An exact copy of the listing is what is needed; please output it in full.
::::
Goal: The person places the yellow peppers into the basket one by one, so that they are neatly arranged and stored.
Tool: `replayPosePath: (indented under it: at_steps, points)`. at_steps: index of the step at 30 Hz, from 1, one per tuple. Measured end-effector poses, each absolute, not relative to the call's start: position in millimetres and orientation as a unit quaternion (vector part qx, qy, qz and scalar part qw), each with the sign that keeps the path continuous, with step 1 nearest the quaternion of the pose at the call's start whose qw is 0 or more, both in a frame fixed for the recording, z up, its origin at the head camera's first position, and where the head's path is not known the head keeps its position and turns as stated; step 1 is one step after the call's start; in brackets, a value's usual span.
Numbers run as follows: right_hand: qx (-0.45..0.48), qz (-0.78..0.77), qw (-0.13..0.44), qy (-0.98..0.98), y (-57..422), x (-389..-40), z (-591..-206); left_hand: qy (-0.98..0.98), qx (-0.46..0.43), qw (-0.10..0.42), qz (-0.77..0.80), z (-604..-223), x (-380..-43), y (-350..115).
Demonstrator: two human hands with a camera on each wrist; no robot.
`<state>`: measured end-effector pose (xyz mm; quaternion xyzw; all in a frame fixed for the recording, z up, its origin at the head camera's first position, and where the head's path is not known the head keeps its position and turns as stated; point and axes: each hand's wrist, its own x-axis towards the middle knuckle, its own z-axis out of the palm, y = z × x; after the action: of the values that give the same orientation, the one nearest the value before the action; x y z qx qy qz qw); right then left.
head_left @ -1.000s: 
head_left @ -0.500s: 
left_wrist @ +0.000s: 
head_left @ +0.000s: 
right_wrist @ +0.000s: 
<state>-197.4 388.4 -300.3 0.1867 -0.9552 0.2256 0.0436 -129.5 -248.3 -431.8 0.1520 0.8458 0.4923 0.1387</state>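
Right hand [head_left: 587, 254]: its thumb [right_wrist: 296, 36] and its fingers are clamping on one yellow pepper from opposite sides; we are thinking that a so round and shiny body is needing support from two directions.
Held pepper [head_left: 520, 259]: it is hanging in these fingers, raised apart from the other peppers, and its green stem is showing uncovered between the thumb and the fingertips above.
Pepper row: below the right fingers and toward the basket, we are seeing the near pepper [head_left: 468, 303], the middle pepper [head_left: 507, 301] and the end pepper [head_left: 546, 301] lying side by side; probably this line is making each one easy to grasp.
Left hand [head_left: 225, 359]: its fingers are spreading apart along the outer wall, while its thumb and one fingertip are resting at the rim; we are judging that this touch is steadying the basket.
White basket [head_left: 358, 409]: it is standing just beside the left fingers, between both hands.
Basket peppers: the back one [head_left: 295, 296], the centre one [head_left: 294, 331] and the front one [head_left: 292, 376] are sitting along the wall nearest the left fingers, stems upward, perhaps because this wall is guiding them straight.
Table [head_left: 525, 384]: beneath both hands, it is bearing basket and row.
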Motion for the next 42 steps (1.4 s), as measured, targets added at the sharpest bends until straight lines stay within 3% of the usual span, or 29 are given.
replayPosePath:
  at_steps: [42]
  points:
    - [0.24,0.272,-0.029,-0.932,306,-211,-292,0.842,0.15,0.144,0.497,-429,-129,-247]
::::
*Solution for this problem:*
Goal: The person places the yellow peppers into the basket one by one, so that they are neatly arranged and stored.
Tool: `replayPosePath: (indented under it: at_steps, points)`. at_steps: index of the step at 30 Hz, from 1, one per tuple. Measured end-effector poses, each absolute, not relative to the call's start: position in millimetres and orientation as a unit quaternion (vector part qx, qy, qz and scalar part qw), each with the sign that keeps the path continuous, with step 1 nearest the quaternion of the pose at the call's start whose qw is 0 or more, both in a frame fixed for the recording, z up, its origin at the head camera's first position, and where the head's path is not known the head keeps its position and turns as stated; step 1 is one step after the call's start; in brackets, a value's usual span.
Numbers run as follows: right_hand: qx (-0.45..0.48), qz (-0.78..0.77), qw (-0.13..0.44), qy (-0.98..0.98), y (-57..422), x (-389..-40), z (-591..-206); left_hand: qy (-0.98..0.98), qx (-0.46..0.43), qw (-0.10..0.42), qz (-0.77..0.80), z (-604..-223), x (-380..-43), y (-350..115).
Demonstrator: two human hands with a camera on each wrist; no robot.
`<state>`: measured end-effector pose (xyz mm; quaternion xyzw; all in a frame fixed for the recording, z up, its origin at the head camera's first position, and where the head's path is not known the head keeps its position and turns as stated; point and axes: each hand's wrist, its own x-axis towards the middle knuckle, its own z-axis out of the palm, y = z × x; after the action: of the values that give the same orientation, the one nearest the value before the action; x y z qx qy qz qw); right then left.
head_left @ -1.000s: 
head_left @ -0.500s: 
left_wrist @ +0.000s: 
head_left @ +0.000s: 
right_wrist @ +0.000s: 
<state>-197.4 388.4 -300.3 0.1867 -0.9552 0.2256 0.0436 -129.5 -248.3 -431.8 0.1520 0.8458 0.4923 0.1387</state>
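Right hand [head_left: 587, 254]: its thumb [right_wrist: 296, 36] and its fingers are clamping on one yellow pepper from opposite sides; we are thinking that a so round and shiny body is needing support from two directions.
Held pepper [head_left: 520, 259]: it is hanging in these fingers, raised apart from the other peppers, and its green stem is showing uncovered between the thumb and the fingertips above.
Pepper row: below the right fingers and toward the basket, we are seeing the near pepper [head_left: 468, 303], the middle pepper [head_left: 507, 301] and the end pepper [head_left: 546, 301] lying side by side; probably this line is making each one easy to grasp.
Left hand [head_left: 225, 359]: its fingers are spreading apart along the outer wall, while its thumb and one fingertip are resting at the rim; we are judging that this touch is steadying the basket.
White basket [head_left: 358, 409]: it is standing just beside the left fingers, between both hands.
Basket peppers: the back one [head_left: 295, 296], the centre one [head_left: 294, 331] and the front one [head_left: 292, 376] are sitting along the wall nearest the left fingers, stems upward, perhaps because this wall is guiding them straight.
Table [head_left: 525, 384]: beneath both hands, it is bearing basket and row.
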Motion for the next 42 steps (1.4 s), as measured, targets added at the sharpest bends until straight lines stay within 3% of the usual span, or 29 are given.
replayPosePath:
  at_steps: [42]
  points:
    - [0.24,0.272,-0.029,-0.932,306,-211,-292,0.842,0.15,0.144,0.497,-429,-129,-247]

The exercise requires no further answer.